Your task: Which lines of the material contain the word "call"? Show each one.

Collected data:
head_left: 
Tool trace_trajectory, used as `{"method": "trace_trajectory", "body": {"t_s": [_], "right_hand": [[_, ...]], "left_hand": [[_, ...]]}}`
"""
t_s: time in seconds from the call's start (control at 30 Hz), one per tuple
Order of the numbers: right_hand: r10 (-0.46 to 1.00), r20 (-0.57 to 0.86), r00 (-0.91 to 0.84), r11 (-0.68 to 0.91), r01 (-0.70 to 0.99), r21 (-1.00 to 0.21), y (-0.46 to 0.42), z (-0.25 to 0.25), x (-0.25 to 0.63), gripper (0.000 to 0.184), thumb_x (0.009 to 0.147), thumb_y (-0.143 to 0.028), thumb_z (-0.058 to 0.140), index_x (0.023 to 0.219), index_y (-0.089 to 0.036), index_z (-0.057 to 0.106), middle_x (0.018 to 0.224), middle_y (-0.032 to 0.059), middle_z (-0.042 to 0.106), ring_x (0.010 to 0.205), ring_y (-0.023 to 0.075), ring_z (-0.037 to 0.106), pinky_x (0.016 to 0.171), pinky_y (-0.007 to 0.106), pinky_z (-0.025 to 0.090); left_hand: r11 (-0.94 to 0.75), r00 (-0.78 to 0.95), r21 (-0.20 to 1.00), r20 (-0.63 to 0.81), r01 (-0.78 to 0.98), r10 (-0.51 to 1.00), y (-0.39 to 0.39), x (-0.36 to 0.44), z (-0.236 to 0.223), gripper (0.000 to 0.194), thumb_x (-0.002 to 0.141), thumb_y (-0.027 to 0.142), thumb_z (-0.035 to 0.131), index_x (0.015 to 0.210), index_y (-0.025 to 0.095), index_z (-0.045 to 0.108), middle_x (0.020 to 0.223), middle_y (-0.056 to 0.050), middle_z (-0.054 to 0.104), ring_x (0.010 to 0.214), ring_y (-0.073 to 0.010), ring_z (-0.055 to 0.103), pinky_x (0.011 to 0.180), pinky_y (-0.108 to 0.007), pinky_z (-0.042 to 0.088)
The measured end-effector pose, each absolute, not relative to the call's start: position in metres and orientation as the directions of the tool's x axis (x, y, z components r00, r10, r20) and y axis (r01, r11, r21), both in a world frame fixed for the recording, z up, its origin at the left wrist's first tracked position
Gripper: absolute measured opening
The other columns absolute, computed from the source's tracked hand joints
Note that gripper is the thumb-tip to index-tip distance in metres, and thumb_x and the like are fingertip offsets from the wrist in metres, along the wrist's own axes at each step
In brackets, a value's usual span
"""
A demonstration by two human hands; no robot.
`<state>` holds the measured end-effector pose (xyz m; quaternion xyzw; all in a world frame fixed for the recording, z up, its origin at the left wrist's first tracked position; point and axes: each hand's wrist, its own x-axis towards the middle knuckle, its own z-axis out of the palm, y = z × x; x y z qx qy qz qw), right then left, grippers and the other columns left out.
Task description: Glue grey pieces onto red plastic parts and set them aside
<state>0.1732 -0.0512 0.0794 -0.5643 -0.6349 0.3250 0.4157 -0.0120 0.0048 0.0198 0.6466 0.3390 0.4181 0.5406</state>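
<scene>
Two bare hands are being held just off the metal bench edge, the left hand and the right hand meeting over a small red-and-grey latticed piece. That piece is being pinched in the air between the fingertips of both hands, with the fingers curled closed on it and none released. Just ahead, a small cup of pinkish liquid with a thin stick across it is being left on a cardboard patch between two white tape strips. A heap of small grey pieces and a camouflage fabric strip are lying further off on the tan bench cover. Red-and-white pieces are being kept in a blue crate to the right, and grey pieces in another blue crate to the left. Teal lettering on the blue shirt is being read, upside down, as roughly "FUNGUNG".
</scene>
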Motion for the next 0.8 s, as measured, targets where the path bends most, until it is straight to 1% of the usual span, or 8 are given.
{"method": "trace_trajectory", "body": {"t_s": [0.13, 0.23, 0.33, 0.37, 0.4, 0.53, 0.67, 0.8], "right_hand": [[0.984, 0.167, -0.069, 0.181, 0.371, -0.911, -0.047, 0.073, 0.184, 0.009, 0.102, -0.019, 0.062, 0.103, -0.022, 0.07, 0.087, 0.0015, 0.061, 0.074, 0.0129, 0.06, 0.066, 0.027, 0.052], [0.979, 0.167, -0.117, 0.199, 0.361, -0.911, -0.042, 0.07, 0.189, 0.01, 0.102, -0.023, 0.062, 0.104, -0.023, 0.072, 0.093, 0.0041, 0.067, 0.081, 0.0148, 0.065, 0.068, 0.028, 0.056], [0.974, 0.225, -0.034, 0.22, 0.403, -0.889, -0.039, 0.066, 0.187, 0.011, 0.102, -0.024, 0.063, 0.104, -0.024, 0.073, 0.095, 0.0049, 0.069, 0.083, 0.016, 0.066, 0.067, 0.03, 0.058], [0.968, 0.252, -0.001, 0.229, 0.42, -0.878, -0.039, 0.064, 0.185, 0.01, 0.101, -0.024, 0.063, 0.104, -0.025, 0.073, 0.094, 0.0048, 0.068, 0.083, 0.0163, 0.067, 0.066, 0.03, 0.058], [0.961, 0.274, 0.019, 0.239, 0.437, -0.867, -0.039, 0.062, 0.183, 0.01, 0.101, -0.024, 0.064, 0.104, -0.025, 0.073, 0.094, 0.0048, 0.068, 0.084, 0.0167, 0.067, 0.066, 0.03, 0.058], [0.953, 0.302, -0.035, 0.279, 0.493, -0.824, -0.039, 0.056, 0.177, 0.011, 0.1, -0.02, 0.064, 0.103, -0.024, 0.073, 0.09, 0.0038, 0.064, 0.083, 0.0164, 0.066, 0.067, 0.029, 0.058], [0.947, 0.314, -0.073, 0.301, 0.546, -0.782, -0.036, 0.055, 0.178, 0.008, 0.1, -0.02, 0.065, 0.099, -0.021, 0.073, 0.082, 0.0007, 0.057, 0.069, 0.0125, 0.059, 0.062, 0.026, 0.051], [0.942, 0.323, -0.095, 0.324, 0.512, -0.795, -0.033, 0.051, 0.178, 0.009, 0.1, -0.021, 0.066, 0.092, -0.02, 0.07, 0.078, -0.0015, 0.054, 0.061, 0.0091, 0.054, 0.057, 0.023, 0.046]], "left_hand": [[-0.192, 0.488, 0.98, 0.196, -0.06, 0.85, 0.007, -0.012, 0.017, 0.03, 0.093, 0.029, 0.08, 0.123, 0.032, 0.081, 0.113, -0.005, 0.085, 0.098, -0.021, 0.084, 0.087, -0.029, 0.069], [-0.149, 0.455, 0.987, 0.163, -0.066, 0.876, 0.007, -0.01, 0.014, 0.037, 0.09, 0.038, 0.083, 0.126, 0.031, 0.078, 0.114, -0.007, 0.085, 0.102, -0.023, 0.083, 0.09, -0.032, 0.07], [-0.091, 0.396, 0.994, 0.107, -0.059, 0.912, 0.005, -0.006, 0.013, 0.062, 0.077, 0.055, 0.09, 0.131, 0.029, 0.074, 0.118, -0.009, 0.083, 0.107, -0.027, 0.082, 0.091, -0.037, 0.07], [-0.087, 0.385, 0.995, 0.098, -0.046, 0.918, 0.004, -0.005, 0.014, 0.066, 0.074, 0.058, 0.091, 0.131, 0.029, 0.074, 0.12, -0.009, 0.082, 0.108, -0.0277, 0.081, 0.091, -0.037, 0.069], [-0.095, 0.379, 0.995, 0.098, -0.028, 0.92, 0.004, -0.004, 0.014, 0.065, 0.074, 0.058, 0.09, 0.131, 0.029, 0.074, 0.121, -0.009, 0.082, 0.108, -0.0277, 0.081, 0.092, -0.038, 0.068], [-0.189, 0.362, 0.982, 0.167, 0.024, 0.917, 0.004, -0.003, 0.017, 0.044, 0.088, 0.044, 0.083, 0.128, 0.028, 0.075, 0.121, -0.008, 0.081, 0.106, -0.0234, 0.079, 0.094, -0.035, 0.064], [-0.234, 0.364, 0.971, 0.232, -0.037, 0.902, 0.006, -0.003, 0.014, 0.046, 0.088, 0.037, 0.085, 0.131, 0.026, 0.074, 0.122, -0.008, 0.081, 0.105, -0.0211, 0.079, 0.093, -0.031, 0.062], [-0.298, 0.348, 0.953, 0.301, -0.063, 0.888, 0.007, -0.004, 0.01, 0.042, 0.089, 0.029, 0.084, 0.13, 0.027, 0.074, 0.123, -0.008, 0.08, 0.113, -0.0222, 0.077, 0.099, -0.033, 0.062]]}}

Answer for this exercise:
t_s: time in seconds from the call's start (control at 30 Hz), one per tuple
The measured end-effector pose, each absolute, not relative to the call's start: position in metres and orientation as the directions of the tool's x axis (x, y, z components r00, r10, r20) and y axis (r01, r11, r21), both in a world frame fixed for the recording, z up, its origin at the left wrist's first tracked position

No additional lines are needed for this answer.